Я слегка растерялся, но потом все же припомнил эту девицу. Шанель Гудмен была одной из тех учениц выпускного класса «Малберри Хаус», которые достались именно мне. Точный клон их директрисы. Вечно окутана удушающим ароматом лака для волос. Садится всегда на заднюю парту и имеет отвратительную привычку хихикать, услышав любое грубое слово. Я, помнится, был весьма удивлен, что она выбрала латынь, – по-моему, она не проявляла особого интереса ни к самому языку, ни к классической литературе. Но, интересно, с чего бы ей жаловаться? И на кого?

– Насколько мне известно, на уроке вы изучали девятую книгу «Энеиды» Вергилия, а точнее, историю Нисуса и Евралиса[123].

Я озадаченно спросил:

– И что?

– Эта девушка утверждает, что вы, мистер Стрейтли, использовали этот текст в качестве манифеста некоего отвратительного культурного феномена, который древние греки именовали, по-моему, Paiderastia; суть его заключается в том, что молодые люди – а точнее, юноши, можно сказать, подростки – занимаются эротическими играми, если не сказать больше, со взрослыми мужчинами. По-моему, довольно неподходящая тема для урока латыни в школе.

Я был настолько ошеломлен, что чуть не лишился дара речи.

– Неужели она вам именно так это преподнесла? – спросил я, собравшись с силами. – Нет, я, возможно, и коснулся упомянутой темы – мы все-таки изучаем классическую литературу, господин директор, – но это отнюдь не означает, что я «использовал текст «Энеиды» как манифест»… педерастии!

Харрингтон сочувственно на меня глянул.

– Я знаю, Рой. Но сейчас 2005 год! И мы несем определенную ответственность перед юным поколением. Мы должны быть очень осторожны с той информацией, которую хотим довести до их сведения. А после той истории с Аллен-Джонсом…

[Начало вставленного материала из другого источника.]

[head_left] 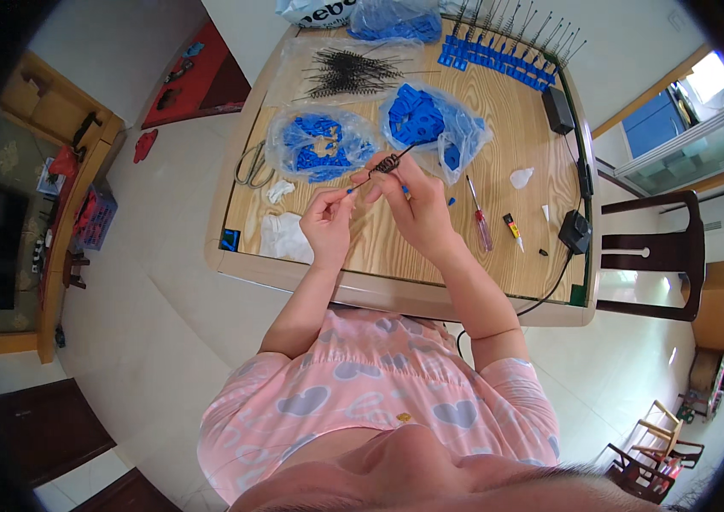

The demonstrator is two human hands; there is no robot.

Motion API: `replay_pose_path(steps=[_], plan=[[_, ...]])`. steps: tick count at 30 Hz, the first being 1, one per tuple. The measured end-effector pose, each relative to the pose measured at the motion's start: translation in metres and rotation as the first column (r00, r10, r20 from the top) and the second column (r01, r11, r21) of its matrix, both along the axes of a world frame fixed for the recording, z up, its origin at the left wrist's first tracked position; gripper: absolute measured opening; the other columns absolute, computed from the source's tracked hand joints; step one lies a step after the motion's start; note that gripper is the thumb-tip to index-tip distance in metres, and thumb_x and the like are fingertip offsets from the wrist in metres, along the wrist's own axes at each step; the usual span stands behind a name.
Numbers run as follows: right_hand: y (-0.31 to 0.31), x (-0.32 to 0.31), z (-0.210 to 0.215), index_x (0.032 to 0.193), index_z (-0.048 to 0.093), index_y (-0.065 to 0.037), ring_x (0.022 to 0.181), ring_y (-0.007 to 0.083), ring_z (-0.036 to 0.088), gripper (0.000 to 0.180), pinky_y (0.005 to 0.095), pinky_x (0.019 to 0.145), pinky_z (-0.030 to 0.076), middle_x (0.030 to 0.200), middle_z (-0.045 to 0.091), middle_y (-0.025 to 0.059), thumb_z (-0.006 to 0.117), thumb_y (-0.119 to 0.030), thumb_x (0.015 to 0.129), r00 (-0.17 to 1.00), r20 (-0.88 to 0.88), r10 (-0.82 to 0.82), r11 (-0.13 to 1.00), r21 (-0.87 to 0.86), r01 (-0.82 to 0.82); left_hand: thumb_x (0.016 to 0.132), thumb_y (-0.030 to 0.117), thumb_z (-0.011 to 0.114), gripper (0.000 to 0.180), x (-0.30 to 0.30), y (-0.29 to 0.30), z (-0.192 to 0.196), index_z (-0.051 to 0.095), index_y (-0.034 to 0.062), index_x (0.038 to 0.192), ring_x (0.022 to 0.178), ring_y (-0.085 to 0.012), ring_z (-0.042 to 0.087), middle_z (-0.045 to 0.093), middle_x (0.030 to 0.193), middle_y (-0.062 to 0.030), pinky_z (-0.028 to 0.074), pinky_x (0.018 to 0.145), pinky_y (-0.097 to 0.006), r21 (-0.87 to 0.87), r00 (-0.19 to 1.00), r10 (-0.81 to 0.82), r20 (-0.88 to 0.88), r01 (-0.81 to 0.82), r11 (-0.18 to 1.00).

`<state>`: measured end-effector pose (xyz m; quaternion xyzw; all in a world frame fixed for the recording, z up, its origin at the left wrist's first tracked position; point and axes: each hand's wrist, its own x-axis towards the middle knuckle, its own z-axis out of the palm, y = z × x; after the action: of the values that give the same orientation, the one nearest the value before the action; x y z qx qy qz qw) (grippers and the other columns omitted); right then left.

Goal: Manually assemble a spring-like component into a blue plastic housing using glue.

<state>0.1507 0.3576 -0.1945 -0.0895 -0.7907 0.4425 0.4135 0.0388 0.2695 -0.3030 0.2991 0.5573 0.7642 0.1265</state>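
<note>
Over the near middle of the table, my right hand [420, 209] grips a black coil spring [388, 163] with a thin straight end sticking out toward the far right. Close beside it, my left hand [326, 226] pinches a small blue piece [350, 191] at the spring's other thin end. Whether the two parts are joined is too small to tell. Just beyond my hands lie an open plastic bag of small blue pieces [302, 141] and another bag with larger blue parts [414, 115]. Farther back, a pile of black springs [349, 72] rests on clear plastic.
Blue blocks with upright springs [499, 61] form a row at the far right. A screwdriver [481, 224], a small glue tube [512, 229] and a black adapter [575, 230] with a cable lie on the right. Scissors [253, 166] and white tissue [283, 236] lie left. A dark chair [652, 253] stands right.
</note>
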Motion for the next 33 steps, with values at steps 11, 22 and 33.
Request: replay_pose_path(steps=[11,22,33], plan=[[-0.001,0.002,0.008,0.105,0.049,0.005,0.069,0.0169,0.068,0.014,0.0279,0.062,0.052,0.087,0.069,0.0143,0.049,-0.003,0.092,1.000,-0.012,0.013,0.992,-0.129,-0.015,0.079,-0.008,0.066,0.008,-0.001,0.007,0.009,0.063,-0.0025,0.084,0.067,-0.0047,0.050,0.056,0.083,-0.0017,0.040,0.059,-0.018,0.020,0.998,0.019,-0.068,-0.018,1.000],[0.001,0.000,0.005,0.105,0.049,0.003,0.065,0.0127,0.064,0.014,0.0263,0.060,0.051,0.088,0.070,0.0122,0.048,-0.006,0.094,0.999,0.046,0.008,0.976,-0.219,0.002,0.080,-0.003,0.068,0.005,0.009,0.005,0.003,0.064,-0.0017,0.083,0.064,-0.0027,0.047,0.056,0.079,0.0000,0.039,0.057,-0.017,-0.020,0.999,0.025,-0.020,-0.026,0.999],[0.006,0.007,-0.045,0.099,0.051,0.003,0.063,0.0115,0.063,0.013,0.0249,0.059,0.049,0.084,0.069,0.0109,0.049,-0.010,0.096,0.969,0.243,-0.032,0.963,-0.252,0.095,0.081,0.001,0.068,0.004,0.025,0.001,-0.052,0.065,0.0006,0.082,0.060,-0.0035,0.052,0.058,0.069,0.0015,0.041,0.054,-0.018,-0.217,0.973,-0.104,0.204,0.149,0.965]])
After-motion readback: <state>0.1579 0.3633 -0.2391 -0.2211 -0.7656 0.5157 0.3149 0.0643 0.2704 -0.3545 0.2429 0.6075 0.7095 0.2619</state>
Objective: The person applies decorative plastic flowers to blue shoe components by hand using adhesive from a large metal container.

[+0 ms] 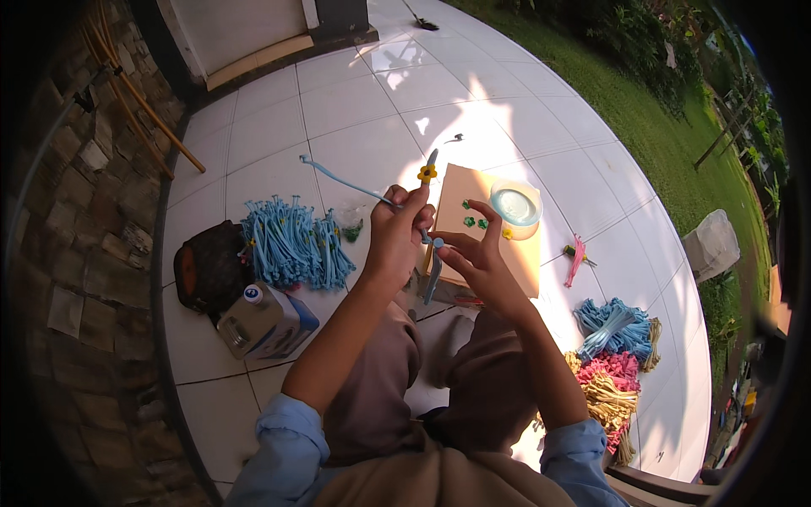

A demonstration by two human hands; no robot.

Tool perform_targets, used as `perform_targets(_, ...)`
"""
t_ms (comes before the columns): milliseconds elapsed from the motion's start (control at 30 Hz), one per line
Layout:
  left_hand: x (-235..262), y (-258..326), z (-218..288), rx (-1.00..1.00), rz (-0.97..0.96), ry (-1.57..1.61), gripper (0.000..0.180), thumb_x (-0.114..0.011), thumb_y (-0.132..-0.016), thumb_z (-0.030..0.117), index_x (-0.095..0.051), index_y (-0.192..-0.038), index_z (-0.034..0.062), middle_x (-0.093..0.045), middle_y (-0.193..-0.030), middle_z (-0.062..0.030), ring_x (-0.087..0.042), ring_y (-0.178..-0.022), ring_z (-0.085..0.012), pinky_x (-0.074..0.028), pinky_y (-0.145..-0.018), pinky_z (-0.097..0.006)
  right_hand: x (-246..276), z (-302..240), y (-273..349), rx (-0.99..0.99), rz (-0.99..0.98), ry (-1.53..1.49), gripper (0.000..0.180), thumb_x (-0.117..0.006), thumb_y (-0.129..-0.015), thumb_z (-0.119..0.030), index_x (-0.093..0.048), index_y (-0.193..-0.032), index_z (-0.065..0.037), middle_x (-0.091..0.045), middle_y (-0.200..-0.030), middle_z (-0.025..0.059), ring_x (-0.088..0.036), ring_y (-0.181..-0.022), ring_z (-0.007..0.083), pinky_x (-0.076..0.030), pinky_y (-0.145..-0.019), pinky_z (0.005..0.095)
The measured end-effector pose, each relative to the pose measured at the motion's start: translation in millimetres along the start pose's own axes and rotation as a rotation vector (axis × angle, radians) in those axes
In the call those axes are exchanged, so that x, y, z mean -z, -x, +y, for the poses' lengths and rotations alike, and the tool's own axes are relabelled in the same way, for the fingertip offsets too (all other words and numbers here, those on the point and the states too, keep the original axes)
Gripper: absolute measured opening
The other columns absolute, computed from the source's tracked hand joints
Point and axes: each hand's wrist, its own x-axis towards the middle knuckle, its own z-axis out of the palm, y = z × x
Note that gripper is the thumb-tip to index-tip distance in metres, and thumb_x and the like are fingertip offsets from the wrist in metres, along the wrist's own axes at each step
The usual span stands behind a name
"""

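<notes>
My left hand (400, 230) is closed around a light-blue strap (342, 177), whose long thin end sticks out to the far left. A yellow flower piece (428, 173) with a dark centre sits above that hand, below a grey pointed tip. Close beside it, my right hand (480, 264) pinches the strap near its round blue end (438, 242), one finger raised. A grey-blue length (432, 280) hangs beneath the fingertips. Just beyond is a cardboard box (459, 182) bearing small green flower pieces (470, 221), a yellow flower piece (507, 234) and a round clear tub (516, 204).
At left, a heap of light-blue straps (291, 241) lies beside a dark bag (211, 266) and a jerrycan (269, 321). Bundled blue (615, 328), pink and tan straps (610, 395) lie at right, below a pink strap piece (576, 260). A stone wall (84, 296) borders the left.
</notes>
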Motion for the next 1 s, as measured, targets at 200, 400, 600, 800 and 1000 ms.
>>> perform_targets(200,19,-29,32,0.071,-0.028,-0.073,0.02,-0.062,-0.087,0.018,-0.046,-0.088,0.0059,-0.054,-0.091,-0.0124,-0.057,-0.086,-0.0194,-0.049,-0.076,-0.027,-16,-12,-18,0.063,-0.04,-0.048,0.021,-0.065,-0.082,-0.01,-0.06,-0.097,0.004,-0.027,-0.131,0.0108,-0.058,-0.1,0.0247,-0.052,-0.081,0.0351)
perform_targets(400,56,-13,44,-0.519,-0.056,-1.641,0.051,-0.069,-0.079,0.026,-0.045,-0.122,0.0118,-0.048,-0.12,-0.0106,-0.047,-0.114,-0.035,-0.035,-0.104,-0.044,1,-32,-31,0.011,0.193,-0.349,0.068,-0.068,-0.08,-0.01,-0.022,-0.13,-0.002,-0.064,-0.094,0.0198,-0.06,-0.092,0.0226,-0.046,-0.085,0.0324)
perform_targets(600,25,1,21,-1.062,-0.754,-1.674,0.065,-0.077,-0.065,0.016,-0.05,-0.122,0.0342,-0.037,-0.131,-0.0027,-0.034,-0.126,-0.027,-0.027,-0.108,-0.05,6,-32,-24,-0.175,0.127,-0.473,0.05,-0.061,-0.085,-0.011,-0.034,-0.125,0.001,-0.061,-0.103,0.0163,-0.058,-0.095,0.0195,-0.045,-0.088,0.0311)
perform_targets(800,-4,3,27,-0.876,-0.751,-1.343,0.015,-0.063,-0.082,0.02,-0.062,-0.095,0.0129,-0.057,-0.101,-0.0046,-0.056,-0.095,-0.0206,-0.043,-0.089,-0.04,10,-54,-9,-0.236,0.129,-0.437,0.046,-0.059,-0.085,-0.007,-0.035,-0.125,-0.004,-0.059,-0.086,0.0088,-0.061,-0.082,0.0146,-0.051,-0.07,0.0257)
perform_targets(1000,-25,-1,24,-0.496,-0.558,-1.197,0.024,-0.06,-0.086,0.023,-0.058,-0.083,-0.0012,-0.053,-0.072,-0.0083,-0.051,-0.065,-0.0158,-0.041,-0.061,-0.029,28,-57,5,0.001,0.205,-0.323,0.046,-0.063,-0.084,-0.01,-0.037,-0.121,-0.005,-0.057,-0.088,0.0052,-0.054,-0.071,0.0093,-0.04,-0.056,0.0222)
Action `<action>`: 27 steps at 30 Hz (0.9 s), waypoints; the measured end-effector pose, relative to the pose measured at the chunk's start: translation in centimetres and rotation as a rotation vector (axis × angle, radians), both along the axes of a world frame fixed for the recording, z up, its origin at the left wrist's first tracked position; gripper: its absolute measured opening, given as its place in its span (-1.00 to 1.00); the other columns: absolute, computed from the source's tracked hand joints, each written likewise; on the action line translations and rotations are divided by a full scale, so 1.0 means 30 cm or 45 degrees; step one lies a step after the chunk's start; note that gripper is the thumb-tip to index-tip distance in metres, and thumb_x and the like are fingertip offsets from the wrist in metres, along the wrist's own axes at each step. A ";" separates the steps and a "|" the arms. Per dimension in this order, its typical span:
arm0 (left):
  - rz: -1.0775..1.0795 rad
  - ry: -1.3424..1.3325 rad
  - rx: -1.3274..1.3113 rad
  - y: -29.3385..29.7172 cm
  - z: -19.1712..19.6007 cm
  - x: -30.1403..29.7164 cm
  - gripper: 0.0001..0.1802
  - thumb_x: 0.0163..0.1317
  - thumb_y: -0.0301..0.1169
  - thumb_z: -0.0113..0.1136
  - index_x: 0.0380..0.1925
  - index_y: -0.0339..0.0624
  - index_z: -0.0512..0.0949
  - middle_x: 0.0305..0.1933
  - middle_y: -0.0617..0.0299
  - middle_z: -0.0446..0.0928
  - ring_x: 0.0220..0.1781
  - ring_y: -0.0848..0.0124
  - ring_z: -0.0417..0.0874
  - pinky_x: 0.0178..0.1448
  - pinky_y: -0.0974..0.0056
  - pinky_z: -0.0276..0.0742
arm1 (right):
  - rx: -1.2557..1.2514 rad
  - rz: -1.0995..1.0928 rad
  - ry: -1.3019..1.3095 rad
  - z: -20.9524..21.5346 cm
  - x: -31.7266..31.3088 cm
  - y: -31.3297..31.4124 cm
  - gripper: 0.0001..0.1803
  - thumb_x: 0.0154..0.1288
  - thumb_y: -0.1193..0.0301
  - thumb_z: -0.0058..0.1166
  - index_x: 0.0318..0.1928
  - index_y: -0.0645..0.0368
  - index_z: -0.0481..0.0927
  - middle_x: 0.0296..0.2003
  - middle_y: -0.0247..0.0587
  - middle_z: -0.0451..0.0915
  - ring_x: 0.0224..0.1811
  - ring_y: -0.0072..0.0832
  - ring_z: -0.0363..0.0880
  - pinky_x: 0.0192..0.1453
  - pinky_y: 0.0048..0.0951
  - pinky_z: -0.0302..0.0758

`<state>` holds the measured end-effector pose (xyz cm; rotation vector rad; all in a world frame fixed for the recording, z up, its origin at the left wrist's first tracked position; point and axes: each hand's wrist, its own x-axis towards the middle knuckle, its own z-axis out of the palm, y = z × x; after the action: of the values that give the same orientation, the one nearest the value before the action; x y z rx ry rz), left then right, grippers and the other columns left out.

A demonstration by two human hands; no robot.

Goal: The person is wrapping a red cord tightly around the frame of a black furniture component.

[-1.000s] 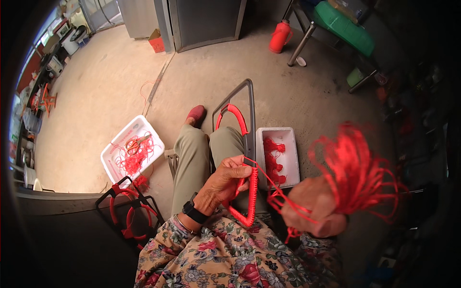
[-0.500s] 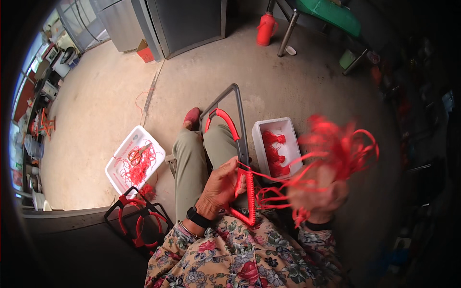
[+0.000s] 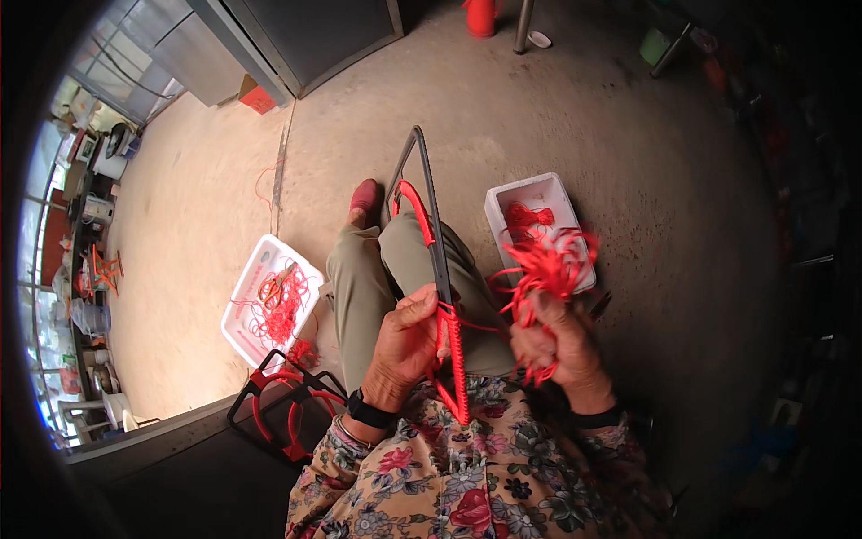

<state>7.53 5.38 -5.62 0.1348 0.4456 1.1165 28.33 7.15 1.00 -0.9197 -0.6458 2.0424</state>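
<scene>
My left hand [image 3: 404, 346] is closed around a dark metal frame [image 3: 437, 247] standing over my lap. Tightly wound red cord [image 3: 461, 377] covers the frame's lower part, and a curved red-wrapped piece [image 3: 415, 208] sits inside its upper part. My right hand [image 3: 566, 350], to the right of the frame, grips a loose bundle of red cord [image 3: 549, 269]. From this bundle a strand runs across to the frame beside my left fingers. The bundle hides part of the white foam box behind it.
A white foam box [image 3: 566, 211] with red cord bundles lies ahead on the right. On the left, a white basin [image 3: 241, 334] holds tangled red cord and scissors [image 3: 272, 287]. More red-wrapped dark frames [image 3: 289, 404] rest beside me. A red flask [image 3: 480, 20] stands far ahead.
My right hand and the cord bundle have swung left, closer to the frame, and the strand between them is shorter. My left hand keeps its hold. The whole view has shifted slightly.
</scene>
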 end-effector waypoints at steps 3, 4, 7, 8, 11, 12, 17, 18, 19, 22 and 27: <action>0.014 0.010 -0.005 0.008 0.018 0.024 -0.74 0.30 -0.31 0.05 -0.23 -0.33 0.44 -0.44 0.11 0.51 -0.61 0.36 0.49 -0.61 0.35 0.40 | -0.084 0.011 0.016 0.006 -0.093 -0.025 -0.66 0.31 0.12 0.08 -0.38 0.13 0.44 -0.72 -0.45 0.28 -0.75 -0.67 0.22 -0.68 -0.58 0.18; 0.041 0.047 -0.029 0.010 0.029 0.034 -0.73 0.32 -0.31 0.03 -0.20 -0.34 0.47 -0.43 0.10 0.57 -0.66 0.39 0.49 -0.60 0.36 0.40 | -0.107 -0.043 0.001 -0.010 -0.109 -0.025 -0.66 0.31 0.11 0.09 -0.37 0.13 0.45 -0.71 -0.44 0.29 -0.74 -0.66 0.24 -0.67 -0.58 0.19; 0.094 0.108 -0.038 0.014 0.036 0.056 -0.74 0.32 -0.32 0.04 -0.18 -0.34 0.47 -0.41 0.10 0.58 -0.64 0.41 0.49 -0.58 0.38 0.39 | -0.121 -0.062 -0.035 -0.017 -0.121 -0.030 -0.69 0.26 0.16 0.16 -0.31 0.16 0.49 -0.68 -0.43 0.37 -0.71 -0.66 0.31 -0.64 -0.63 0.24; 0.093 0.102 -0.041 0.013 0.037 0.061 -0.74 0.32 -0.32 0.04 -0.18 -0.34 0.47 -0.41 0.10 0.58 -0.64 0.41 0.49 -0.58 0.38 0.39 | -0.001 -0.064 -0.179 -0.013 -0.120 -0.036 -0.70 0.25 0.19 0.19 -0.29 0.17 0.50 -0.67 -0.43 0.39 -0.69 -0.66 0.33 -0.62 -0.64 0.27; 0.092 0.123 -0.075 0.011 0.028 0.077 -0.78 0.31 -0.34 0.06 -0.21 -0.30 0.47 -0.43 0.13 0.57 -0.63 0.44 0.48 -0.57 0.39 0.38 | 0.183 -0.086 -0.351 -0.017 -0.108 -0.044 -0.78 0.21 0.37 0.24 -0.29 0.22 0.49 -0.58 -0.38 0.51 -0.61 -0.71 0.41 -0.56 -0.66 0.34; 0.095 0.114 -0.075 0.011 0.021 0.081 -0.78 0.31 -0.34 0.06 -0.21 -0.30 0.47 -0.43 0.13 0.57 -0.63 0.44 0.48 -0.57 0.39 0.38 | 0.318 -0.130 -0.493 -0.009 -0.110 -0.045 -0.80 0.20 0.42 0.24 -0.29 0.23 0.50 -0.56 -0.36 0.54 -0.58 -0.72 0.44 -0.53 -0.65 0.36; 0.060 0.221 -0.095 0.018 -0.002 0.107 -0.78 0.32 -0.33 0.05 -0.21 -0.29 0.46 -0.51 0.16 0.53 -0.63 0.46 0.47 -0.56 0.40 0.37 | 0.577 -0.228 -0.871 -0.008 -0.110 -0.065 -0.86 0.20 0.45 0.23 -0.31 0.26 0.57 -0.58 -0.43 0.49 -0.61 -0.73 0.39 -0.54 -0.63 0.34; 0.055 0.213 -0.094 0.018 -0.007 0.113 -0.78 0.32 -0.33 0.05 -0.21 -0.29 0.46 -0.51 0.16 0.53 -0.63 0.46 0.47 -0.56 0.40 0.37 | 0.631 -0.272 -0.901 -0.018 -0.110 -0.065 -0.86 0.18 0.46 0.24 -0.31 0.26 0.57 -0.58 -0.40 0.51 -0.60 -0.69 0.42 -0.52 -0.59 0.37; 0.054 0.243 -0.101 0.018 -0.010 0.119 -0.78 0.32 -0.32 0.04 -0.22 -0.29 0.46 -0.51 0.16 0.52 -0.63 0.46 0.47 -0.56 0.40 0.37 | 0.686 -0.315 -0.930 -0.022 -0.111 -0.066 -0.85 0.16 0.48 0.24 -0.30 0.27 0.57 -0.57 -0.36 0.53 -0.58 -0.64 0.45 -0.50 -0.55 0.41; 0.078 0.283 -0.098 0.025 -0.018 0.136 -0.77 0.33 -0.31 0.04 -0.24 -0.29 0.46 -0.51 0.17 0.52 -0.63 0.46 0.46 -0.56 0.41 0.37 | 0.834 -0.326 -1.105 0.001 -0.128 -0.061 -0.84 0.12 0.50 0.25 -0.30 0.28 0.56 -0.54 -0.21 0.57 -0.54 -0.48 0.56 -0.44 -0.45 0.47; 0.142 0.236 -0.002 0.033 -0.033 0.156 -0.77 0.33 -0.33 0.02 -0.28 -0.31 0.47 -0.50 0.17 0.51 -0.63 0.46 0.45 -0.56 0.40 0.35 | 1.153 -0.359 -1.464 -0.021 -0.130 -0.062 -0.80 0.04 0.51 0.26 -0.30 0.25 0.55 -0.50 -0.09 0.59 -0.47 -0.26 0.62 -0.38 -0.34 0.51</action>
<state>12.21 6.36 -6.60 0.2155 0.6258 1.2186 24.42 5.29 0.36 -1.4051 -1.7093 0.6213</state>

– Вы называете «историей» то, что мальчика избивают и травят старшеклассники? Или, может, вы хотите сказать, что это я его науськивал?

– Я ничего не хочу сказать, – сказал директор. – Просто мальчики в определенном возрасте, как вам известно, весьма восприимчивы к разного рода влияниям. А если – сознательно или невольно – уважаемый преподаватель вроде бы позволяет себе одобрить… хм, некую практику, которую наше общество считает достойной порицания…

– Так, господин директор, погодите минутку, – прервал его я, отчетливо ощущая в груди болезненное давление того невидимого пальца, а в душе – бушующее пламя гнева. – Если мисс Гудмен выдвинула против меня некое голословное обвинение – возможно, в сговоре со своим бойфрендом, – я, как мне представляется, имею полное право прилюдно услышать все это из ее уст, а затем получить возможность протестовать.

Странно, что я вообще произнес нечто подобное. За все мои годы учительства я никогда не обращался к нашему профсоюзу за помощью. Отчасти потому, что у нас представителем профсоюза является доктор Дивайн, но главным образом потому, что я чувствовал себя вполне способным самостоятельно разобраться с любой своей проблемой. Разумеется, в прежние времена я всегда мог рассчитывать на поддержку со стороны нашего старого директора (по крайней мере, на публике). Теперь же я сильно подозреваю, что новый директор как раз весьма одобрительно отнесся бы к факту моего публичного линчевания.